* _Instructions to follow_
Repeat the lines below exactly as written, please, from the line with "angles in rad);" to the line with "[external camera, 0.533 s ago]", both lines included, and no others.

* _The data_

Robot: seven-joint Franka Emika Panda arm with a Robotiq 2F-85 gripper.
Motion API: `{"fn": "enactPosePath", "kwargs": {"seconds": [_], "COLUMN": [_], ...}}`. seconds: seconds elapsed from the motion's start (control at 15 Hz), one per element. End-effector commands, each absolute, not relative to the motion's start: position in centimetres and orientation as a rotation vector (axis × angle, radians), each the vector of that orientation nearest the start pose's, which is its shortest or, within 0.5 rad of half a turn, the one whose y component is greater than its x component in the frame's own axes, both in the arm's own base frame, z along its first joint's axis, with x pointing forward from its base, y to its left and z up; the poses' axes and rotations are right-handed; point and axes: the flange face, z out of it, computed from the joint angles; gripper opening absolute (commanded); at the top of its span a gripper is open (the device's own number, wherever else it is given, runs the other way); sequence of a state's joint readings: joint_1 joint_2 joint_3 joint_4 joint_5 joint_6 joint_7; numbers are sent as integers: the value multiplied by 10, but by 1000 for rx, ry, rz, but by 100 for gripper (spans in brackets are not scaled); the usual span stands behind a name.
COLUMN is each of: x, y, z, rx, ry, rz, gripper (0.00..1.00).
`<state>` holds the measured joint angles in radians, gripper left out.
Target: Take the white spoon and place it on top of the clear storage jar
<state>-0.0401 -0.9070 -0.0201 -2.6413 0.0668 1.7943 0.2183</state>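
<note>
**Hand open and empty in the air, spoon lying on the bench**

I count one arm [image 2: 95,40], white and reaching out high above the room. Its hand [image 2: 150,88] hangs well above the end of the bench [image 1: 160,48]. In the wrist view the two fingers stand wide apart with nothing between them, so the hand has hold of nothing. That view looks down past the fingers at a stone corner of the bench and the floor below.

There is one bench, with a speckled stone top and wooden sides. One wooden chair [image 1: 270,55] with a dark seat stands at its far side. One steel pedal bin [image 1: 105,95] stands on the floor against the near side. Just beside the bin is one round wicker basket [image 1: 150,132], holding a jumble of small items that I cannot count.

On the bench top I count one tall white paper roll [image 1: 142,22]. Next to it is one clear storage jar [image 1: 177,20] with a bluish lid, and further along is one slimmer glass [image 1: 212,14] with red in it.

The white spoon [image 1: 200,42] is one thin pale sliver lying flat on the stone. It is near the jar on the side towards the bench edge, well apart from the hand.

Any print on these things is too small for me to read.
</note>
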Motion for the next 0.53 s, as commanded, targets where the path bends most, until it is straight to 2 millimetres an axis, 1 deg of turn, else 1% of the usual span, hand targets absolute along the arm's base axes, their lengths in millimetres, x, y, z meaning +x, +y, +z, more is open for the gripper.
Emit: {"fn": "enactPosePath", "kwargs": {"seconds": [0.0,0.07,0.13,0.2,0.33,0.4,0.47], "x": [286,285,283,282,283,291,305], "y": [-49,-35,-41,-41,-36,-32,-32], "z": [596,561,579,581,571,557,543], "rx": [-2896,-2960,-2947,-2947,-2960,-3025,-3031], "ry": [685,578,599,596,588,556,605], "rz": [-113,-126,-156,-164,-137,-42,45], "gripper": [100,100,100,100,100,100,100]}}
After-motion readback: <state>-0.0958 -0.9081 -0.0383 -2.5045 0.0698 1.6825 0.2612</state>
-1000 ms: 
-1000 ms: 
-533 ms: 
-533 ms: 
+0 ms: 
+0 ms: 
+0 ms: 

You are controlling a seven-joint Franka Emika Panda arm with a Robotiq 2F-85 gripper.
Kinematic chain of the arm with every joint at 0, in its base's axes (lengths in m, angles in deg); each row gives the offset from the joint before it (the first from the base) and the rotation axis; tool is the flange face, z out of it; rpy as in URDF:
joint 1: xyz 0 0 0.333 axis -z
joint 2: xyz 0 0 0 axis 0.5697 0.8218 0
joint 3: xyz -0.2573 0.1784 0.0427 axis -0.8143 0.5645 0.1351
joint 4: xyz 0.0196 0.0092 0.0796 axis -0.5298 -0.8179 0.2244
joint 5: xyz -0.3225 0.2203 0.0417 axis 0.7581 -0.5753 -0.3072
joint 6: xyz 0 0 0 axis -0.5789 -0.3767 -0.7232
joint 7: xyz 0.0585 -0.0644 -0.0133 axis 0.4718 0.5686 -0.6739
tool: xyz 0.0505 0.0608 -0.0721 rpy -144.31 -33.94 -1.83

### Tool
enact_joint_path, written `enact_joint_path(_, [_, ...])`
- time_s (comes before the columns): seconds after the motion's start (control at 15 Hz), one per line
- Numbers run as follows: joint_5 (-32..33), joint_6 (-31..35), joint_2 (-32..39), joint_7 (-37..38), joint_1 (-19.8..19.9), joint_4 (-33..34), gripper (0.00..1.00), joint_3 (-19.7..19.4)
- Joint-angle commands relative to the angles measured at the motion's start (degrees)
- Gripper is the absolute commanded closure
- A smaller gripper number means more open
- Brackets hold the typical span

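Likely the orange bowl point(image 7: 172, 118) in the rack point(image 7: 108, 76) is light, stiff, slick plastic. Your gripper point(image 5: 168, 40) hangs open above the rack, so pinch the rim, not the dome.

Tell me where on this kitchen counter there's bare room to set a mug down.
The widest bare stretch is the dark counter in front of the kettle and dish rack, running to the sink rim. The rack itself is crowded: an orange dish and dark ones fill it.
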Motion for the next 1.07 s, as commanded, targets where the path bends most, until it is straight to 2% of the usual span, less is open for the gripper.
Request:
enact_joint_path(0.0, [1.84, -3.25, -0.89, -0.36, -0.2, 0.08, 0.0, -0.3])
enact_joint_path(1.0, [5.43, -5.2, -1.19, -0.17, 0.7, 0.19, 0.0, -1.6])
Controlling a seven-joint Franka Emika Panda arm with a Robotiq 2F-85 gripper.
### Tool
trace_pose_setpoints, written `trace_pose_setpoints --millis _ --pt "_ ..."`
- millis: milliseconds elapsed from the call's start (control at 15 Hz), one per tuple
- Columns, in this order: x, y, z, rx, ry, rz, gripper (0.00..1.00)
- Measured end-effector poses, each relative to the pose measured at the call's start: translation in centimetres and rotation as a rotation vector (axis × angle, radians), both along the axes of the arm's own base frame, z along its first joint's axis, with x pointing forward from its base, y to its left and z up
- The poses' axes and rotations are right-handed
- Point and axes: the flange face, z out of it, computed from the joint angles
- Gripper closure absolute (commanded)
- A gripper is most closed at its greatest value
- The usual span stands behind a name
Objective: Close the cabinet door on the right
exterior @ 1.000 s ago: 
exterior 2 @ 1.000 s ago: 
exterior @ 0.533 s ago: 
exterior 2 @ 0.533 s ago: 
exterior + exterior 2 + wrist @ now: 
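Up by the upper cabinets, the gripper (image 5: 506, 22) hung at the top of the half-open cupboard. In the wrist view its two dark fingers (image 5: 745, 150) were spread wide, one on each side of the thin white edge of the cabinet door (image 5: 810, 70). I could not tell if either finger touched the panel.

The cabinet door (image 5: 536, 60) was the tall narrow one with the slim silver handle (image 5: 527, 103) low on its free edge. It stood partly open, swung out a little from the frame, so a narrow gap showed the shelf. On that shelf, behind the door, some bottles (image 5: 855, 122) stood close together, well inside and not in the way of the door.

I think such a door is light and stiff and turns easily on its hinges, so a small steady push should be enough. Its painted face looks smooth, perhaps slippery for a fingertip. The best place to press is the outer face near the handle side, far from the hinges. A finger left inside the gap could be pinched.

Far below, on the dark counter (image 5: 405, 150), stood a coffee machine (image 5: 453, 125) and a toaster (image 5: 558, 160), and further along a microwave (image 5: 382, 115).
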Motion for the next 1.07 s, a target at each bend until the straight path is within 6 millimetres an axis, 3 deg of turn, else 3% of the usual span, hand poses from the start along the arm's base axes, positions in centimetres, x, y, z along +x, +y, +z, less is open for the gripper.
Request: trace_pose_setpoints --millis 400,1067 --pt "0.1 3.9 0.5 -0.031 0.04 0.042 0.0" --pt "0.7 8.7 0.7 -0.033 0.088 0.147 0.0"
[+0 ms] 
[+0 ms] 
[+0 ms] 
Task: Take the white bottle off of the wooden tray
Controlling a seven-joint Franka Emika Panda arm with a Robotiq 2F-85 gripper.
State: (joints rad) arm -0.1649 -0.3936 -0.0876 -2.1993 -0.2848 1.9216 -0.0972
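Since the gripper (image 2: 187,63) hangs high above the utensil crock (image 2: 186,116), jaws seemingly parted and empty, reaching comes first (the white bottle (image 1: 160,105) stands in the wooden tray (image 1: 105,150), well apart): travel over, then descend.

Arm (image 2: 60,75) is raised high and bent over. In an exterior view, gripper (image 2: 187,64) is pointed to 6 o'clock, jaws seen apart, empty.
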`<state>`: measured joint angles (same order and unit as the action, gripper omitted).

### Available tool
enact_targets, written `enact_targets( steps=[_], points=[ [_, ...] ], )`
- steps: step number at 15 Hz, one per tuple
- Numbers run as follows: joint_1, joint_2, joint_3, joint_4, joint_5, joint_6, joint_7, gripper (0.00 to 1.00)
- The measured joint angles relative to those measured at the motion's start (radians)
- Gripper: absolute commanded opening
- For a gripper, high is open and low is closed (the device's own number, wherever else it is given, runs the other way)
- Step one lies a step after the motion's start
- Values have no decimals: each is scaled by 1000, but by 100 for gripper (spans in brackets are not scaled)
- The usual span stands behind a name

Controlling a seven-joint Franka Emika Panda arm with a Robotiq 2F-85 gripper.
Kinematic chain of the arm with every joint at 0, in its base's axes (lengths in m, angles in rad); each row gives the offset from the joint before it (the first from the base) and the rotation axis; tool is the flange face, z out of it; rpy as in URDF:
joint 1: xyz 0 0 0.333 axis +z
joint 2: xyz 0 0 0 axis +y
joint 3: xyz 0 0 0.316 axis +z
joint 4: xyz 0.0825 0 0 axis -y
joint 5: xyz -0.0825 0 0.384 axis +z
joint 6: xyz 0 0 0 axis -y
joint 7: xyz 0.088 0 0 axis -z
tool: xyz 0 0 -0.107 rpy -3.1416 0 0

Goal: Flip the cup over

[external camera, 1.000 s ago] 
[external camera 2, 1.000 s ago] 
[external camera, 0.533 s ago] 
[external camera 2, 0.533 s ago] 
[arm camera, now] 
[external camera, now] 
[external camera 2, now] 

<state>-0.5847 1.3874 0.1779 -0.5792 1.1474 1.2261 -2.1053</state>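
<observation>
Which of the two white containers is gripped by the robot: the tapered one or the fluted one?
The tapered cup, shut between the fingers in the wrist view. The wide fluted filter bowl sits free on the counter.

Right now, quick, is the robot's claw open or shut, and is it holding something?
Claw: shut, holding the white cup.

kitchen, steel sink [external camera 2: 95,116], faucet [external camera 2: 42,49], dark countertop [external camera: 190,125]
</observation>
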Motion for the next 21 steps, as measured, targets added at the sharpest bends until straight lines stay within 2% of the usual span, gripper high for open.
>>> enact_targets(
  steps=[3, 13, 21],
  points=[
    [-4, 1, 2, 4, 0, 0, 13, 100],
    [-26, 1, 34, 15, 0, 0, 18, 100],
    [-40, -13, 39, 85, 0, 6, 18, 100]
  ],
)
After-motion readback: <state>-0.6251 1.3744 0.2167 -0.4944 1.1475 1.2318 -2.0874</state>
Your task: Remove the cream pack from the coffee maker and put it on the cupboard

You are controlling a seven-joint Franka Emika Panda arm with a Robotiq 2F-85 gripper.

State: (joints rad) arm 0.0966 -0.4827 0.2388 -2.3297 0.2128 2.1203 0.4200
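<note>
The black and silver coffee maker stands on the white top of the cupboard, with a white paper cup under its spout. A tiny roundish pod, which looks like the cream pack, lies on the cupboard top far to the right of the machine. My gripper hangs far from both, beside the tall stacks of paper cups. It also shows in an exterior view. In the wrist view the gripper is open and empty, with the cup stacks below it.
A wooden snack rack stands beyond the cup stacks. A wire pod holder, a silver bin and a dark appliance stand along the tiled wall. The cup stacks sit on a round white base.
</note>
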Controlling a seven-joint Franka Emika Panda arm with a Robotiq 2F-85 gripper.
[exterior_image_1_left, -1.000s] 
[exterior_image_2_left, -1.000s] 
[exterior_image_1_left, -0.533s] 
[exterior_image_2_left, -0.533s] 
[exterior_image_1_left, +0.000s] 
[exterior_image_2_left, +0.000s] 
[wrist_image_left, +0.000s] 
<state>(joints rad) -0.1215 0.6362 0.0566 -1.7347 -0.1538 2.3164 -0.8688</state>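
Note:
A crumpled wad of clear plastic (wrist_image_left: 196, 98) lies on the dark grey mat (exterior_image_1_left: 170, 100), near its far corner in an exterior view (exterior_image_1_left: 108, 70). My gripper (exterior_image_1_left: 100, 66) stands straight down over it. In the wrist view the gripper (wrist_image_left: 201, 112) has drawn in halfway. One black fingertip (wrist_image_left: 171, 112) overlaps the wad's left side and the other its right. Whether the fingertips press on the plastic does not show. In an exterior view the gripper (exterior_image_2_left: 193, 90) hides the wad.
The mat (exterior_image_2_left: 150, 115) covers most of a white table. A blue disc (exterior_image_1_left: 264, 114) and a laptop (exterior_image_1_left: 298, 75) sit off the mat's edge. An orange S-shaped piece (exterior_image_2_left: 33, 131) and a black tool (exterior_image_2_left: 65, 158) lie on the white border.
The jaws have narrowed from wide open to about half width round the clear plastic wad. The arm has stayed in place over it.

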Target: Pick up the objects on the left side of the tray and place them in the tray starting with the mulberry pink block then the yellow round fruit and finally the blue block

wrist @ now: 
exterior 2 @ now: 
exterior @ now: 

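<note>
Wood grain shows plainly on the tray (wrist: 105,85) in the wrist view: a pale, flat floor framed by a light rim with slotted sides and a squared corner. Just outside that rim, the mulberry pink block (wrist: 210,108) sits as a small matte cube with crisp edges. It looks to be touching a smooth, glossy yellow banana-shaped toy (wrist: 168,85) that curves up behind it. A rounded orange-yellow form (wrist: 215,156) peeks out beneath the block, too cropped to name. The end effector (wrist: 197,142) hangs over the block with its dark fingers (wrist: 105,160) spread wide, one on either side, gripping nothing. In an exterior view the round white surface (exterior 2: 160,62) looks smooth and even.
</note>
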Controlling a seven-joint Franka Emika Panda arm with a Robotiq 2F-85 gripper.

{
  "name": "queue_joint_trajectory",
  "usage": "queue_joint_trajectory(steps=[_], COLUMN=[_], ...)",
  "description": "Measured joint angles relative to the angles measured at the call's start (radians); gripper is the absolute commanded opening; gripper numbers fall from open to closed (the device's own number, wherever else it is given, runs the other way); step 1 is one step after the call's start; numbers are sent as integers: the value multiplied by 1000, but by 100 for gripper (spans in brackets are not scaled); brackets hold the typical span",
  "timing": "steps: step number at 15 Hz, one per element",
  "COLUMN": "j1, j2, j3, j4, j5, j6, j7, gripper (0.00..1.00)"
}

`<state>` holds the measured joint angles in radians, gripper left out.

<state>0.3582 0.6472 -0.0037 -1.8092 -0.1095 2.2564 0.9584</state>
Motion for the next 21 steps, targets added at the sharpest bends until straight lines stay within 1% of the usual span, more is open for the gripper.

* _Response area_
Kinematic chain of the arm with every joint at 0, in its base's axes (lengths in m, angles in rad); each row gives the offset from the joint before it (the first from the base) and the rotation axis; tool is the flange face, z out of it; rpy as in URDF:
joint 1: xyz 0 0 0.333 axis +z
joint 2: xyz 0 0 0 axis +y
joint 3: xyz 0 0 0.316 axis +z
joint 4: xyz 0.0825 0 0 axis -y
joint 5: xyz -0.0825 0 0.384 axis +z
joint 6: xyz 0 0 0 axis -y
joint 7: xyz 0.088 0 0 axis -z
tool: xyz 0 0 -0.107 rpy -3.1416 0 0

Goal: Flip the cup over

[external camera, 1.000 s ago] 
[external camera 2, 1.000 s ago] 
[external camera, 0.533 s ago] 

This exercise has been worked through to completion.